What you should do:
Send back all of the data, word for word.

Listed records:
______________________________

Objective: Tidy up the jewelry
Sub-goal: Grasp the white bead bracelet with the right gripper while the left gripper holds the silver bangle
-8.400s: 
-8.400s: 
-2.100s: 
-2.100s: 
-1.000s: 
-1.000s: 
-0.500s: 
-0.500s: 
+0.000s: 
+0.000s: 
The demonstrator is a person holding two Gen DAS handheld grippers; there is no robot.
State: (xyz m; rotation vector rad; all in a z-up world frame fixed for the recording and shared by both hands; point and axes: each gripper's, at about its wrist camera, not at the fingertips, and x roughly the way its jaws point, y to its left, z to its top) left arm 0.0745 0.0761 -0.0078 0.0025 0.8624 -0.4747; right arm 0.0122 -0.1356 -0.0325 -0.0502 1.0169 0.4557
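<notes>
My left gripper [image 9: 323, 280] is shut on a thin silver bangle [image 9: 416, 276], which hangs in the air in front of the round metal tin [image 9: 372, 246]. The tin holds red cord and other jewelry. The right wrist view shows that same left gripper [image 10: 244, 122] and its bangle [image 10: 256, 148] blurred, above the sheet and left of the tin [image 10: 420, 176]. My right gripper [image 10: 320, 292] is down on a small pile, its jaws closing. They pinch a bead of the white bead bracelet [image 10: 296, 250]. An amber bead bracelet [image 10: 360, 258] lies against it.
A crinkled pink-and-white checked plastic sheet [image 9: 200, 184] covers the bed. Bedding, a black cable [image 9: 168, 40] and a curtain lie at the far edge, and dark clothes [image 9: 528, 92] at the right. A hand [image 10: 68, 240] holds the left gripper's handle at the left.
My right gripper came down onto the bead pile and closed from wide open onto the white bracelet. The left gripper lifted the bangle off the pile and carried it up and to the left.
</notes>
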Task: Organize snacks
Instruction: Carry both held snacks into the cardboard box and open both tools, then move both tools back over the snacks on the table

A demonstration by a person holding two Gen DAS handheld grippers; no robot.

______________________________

Task result:
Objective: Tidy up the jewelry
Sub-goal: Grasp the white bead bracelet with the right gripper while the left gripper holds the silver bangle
-8.400s: 
-8.400s: 
-2.100s: 
-2.100s: 
-1.000s: 
-1.000s: 
-0.500s: 
-0.500s: 
+0.000s: 
+0.000s: 
The demonstrator is a person holding two Gen DAS handheld grippers; there is no robot.
State: (xyz m; rotation vector rad; all in a z-up world frame fixed for the recording and shared by both hands; point and axes: each gripper's, at about its wrist camera, not at the fingertips, and x roughly the way its jaws point, y to its left, z to its top) left arm 0.0745 0.0761 -0.0078 0.0025 0.8624 -0.4747; right arm 0.0122 -0.1356 -0.0325 -0.0502 1.0169 0.4557
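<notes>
My left gripper [image 9: 323, 280] is shut on a thin silver bangle [image 9: 416, 276], which hangs in the air in front of the round metal tin [image 9: 372, 246]. The tin holds red cord and other jewelry. The right wrist view shows that same left gripper [image 10: 244, 122] and its bangle [image 10: 256, 148] blurred, above the sheet and left of the tin [image 10: 420, 176]. My right gripper [image 10: 320, 292] is down on a small pile, its jaws closing. They pinch a bead of the white bead bracelet [image 10: 296, 250]. An amber bead bracelet [image 10: 360, 258] lies against it.
A crinkled pink-and-white checked plastic sheet [image 9: 200, 184] covers the bed. Bedding, a black cable [image 9: 168, 40] and a curtain lie at the far edge, and dark clothes [image 9: 528, 92] at the right. A hand [image 10: 68, 240] holds the left gripper's handle at the left.
My right gripper came down onto the bead pile and closed from wide open onto the white bracelet. The left gripper lifted the bangle off the pile and carried it up and to the left.
</notes>
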Task: Organize snacks
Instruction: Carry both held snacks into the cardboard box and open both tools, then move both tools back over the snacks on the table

A demonstration by a person holding two Gen DAS handheld grippers; no robot.

The response to this exercise is now finished.